House debates

Monday, 27 February 2017

Private Members' Business

Disability Services

5:38 pm

Photo of Julian HillJulian Hill (Bruce, Australian Labor Party) Share this | Hansard source

I thank my friend and my neighbour in the corridor, the member for Fisher, for sharing those thoughts and his personal story with us. It is such a worthy topic and is worthy of air time, and there are important issues to discuss. I will be old-fashioned and turn my attention to the words that are actually in front of us in the motion, and start with part (2). Part (2) of the motion is lovely. It calls upon us to recognise and celebrate the winners of the 10th National Disability Awards, and who could argue with that? The awards are there to recognise the outstanding contributions of individuals and organisations in improving the lives of Australians with a disability and in advancing the recognition of equality and human rights for all Australians. The winners include organisations and people who have seen a need and dedicated much of their lives or organisational capacities to meeting it. They highlight the real and meaningful change that can be effected when the barriers to access and inclusion are torn down. Whilst not distracting from people living their everyday lives and the core, important work of government—be it the NDIS, the DSP, employment and whatever else is needed—they serve a role to inspire, motivate and provide positive role models, where, at times, I think it is fair to say that if you look in the broader mainstream media and elsewhere perhaps those role models are not always as evident as we would wish.

I would like to briefly honour the two Victorian winners. Firstly, Nightlife Disability Services, based in Moorabbin—not in my electorate but nearby—were the joint winner of the Excellence in Inclusive Service Delivery Award. They provide consumer focused mobile care and provide high-quality drop-in and on-call services 365 days a year to support independence and choice. Kairsty Wilson, the legal manager of the AED Legal Centre, based in Melbourne, was the joint winner of the Excellence in Justice and Rights Protection Award. Many other winners were recognised for a wide range of contributions.

But I have to say that, aside from part (2) of the motion, the rest of it is, to my mind, fatuous, platitudinous and drivellous. Indeed, it is fudge, which does not surprise us given that the member for Gilmore often likes to remind us of her previous business, packing fudge. The motion notes that 3 December was the International Day for People with Disability—which was three months ago but, nevertheless, here we are—and it notes 'the important work being done in Australia to support people with disability', whatever that is; it says no more.

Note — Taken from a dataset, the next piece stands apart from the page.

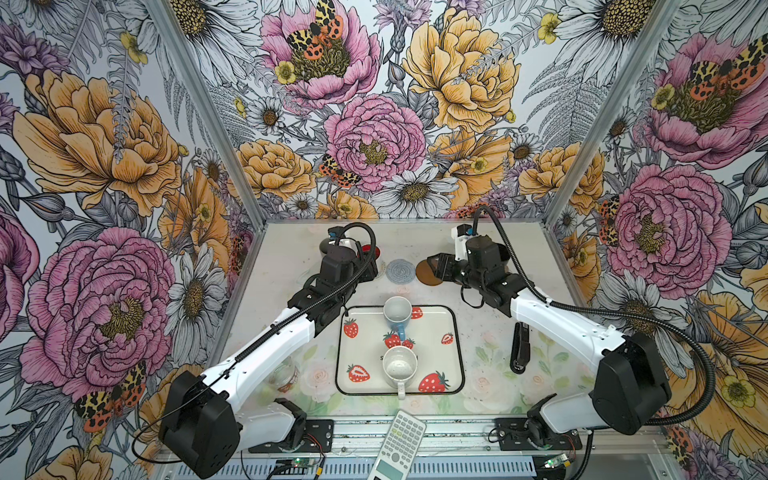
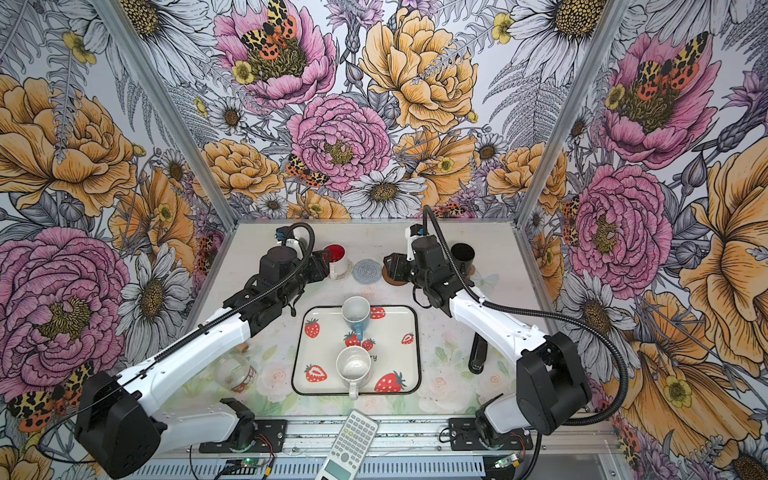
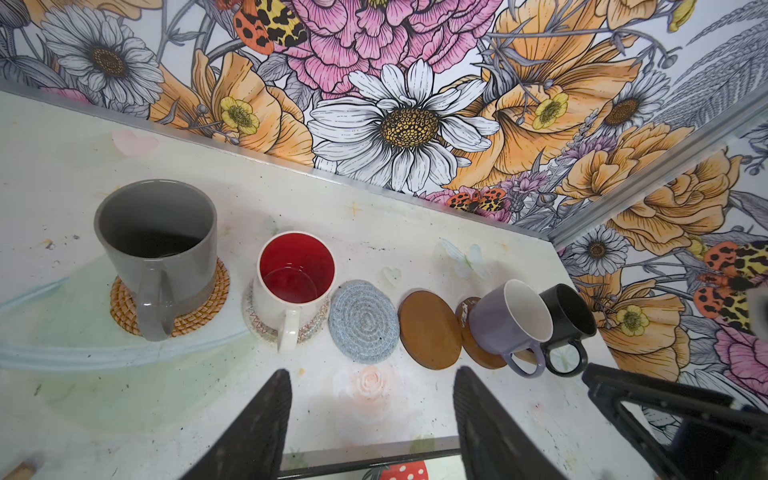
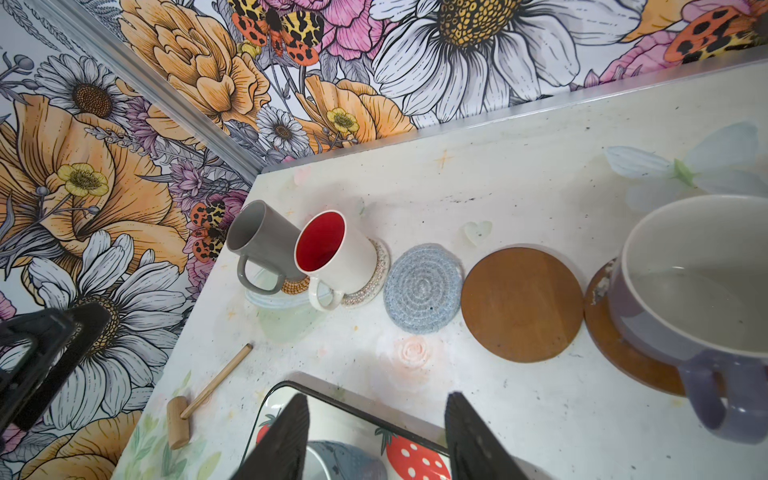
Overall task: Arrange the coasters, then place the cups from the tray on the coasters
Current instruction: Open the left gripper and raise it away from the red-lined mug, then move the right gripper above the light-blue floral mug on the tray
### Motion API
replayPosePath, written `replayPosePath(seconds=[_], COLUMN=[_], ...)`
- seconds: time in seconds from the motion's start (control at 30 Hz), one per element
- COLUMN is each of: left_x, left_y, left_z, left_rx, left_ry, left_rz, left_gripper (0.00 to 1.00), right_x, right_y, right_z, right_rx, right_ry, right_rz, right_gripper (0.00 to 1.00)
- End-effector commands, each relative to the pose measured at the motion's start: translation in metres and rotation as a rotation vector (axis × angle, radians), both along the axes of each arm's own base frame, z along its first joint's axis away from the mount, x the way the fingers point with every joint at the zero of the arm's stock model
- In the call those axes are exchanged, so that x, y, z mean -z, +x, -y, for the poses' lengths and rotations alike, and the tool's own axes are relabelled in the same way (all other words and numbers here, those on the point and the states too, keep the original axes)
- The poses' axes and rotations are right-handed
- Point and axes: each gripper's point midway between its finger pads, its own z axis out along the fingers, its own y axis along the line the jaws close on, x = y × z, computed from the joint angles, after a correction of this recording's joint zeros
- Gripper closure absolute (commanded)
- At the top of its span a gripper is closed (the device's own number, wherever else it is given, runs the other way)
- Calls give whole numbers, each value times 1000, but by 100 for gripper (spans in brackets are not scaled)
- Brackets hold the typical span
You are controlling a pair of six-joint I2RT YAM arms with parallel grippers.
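Note:
Along the back stand a grey cup (image 3: 158, 245) on a rattan coaster (image 3: 218, 286) and a red-lined white cup (image 3: 295, 282) on a whitish crochet coaster (image 4: 374, 270). After them come a bare blue-grey coaster (image 3: 363, 318), a bare brown disc (image 3: 430, 330), a lavender cup (image 3: 509, 320) on a brown coaster (image 3: 478, 345), and a black cup (image 3: 567, 316). The tray (image 1: 440, 361) holds a light blue cup (image 1: 397, 313) and a speckled white cup (image 1: 400, 368). My left gripper (image 3: 372, 372) hovers open before the blue-grey coaster. My right gripper (image 4: 377, 397) is open over the tray's far edge.
A calculator (image 1: 401, 444) lies at the front edge. A black stapler-like tool (image 1: 520, 347) is right of the tray. A clear glass jar (image 2: 237, 372) and a small wooden mallet (image 4: 183, 411) are left of it. Flowered walls close in the back and sides.

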Motion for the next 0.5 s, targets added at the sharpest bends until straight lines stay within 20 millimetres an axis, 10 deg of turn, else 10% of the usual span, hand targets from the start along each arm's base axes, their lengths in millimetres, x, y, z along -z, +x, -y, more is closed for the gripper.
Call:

I would just like to touch on a couple of issues—firstly, the NDIS, a great Labor reform, introduced and fully funded by Labor. When we look at the history of social reforms in this country, such as Medicare, we see that we put it in and build it and those opposite get rid of it. We put in superannuation and needs based school funding. The debate goes on. We know our side of this debate. But the NDIS was fully funded, and your bad fiscal management is not our responsibility. The first 10 years were fully funded in the 2013-14 budget, and we cannot let that lie be perpetuated over and over again. The measures to fully fund the NDIS were supported by those opposite: the private health rebate, the Medicare levy and a range of other savings measures. But despite this we see mounting government stuff-ups on the NDIS rollout, which should be of great concern: failing to resource the rollout, stuffing up the IT rollout, failing to reach agreement with the states on time, reports about the ACT cap on services, and now threats to the very funding base of the NDIS, which, as the Productivity Commission told us when they provided that seminal report to underpin the design of the scheme, had to be predicated on funding from the budget—not funding from special little accounts or taking five bucks here and there off disability support pensioners, but funded as a mainstream core service of government, just like Medicare, at least under Labor.

Secondly, the disability support pension is critical support for people with a disability unable to work. Of course, again, when you look through history, that disability support pension was introduced by Labor in 1991-92. You might say it replaced the invalid pension, which again was introduced and came into effect in 1910 under the world's very first ever elected majority labour government. I checked my facts there, and it was in fact legislated in 1908 under a coalition government with the support of Labor. I do not mean your coalition; I mean our coalition before we won a majority in our own right.

The motion talks of support for people, but that is at odds with what we are seeing, with the ups and downs in the administration of the disability support pension. There will be more to say on that, I expect, in the future, with the public accounts committee report coming out after our disgraceful public hearings, where the department provided no submission—unprecedented—and we heard evidence of the cruel reviews targeting profoundly disabled people in state care, asking them to prove their Down syndrome had not been cured. We heard evidence of the process, the timing and medical evidence which is no longer assessed by a medical doctor but by a bureaucrat—and the list goes on.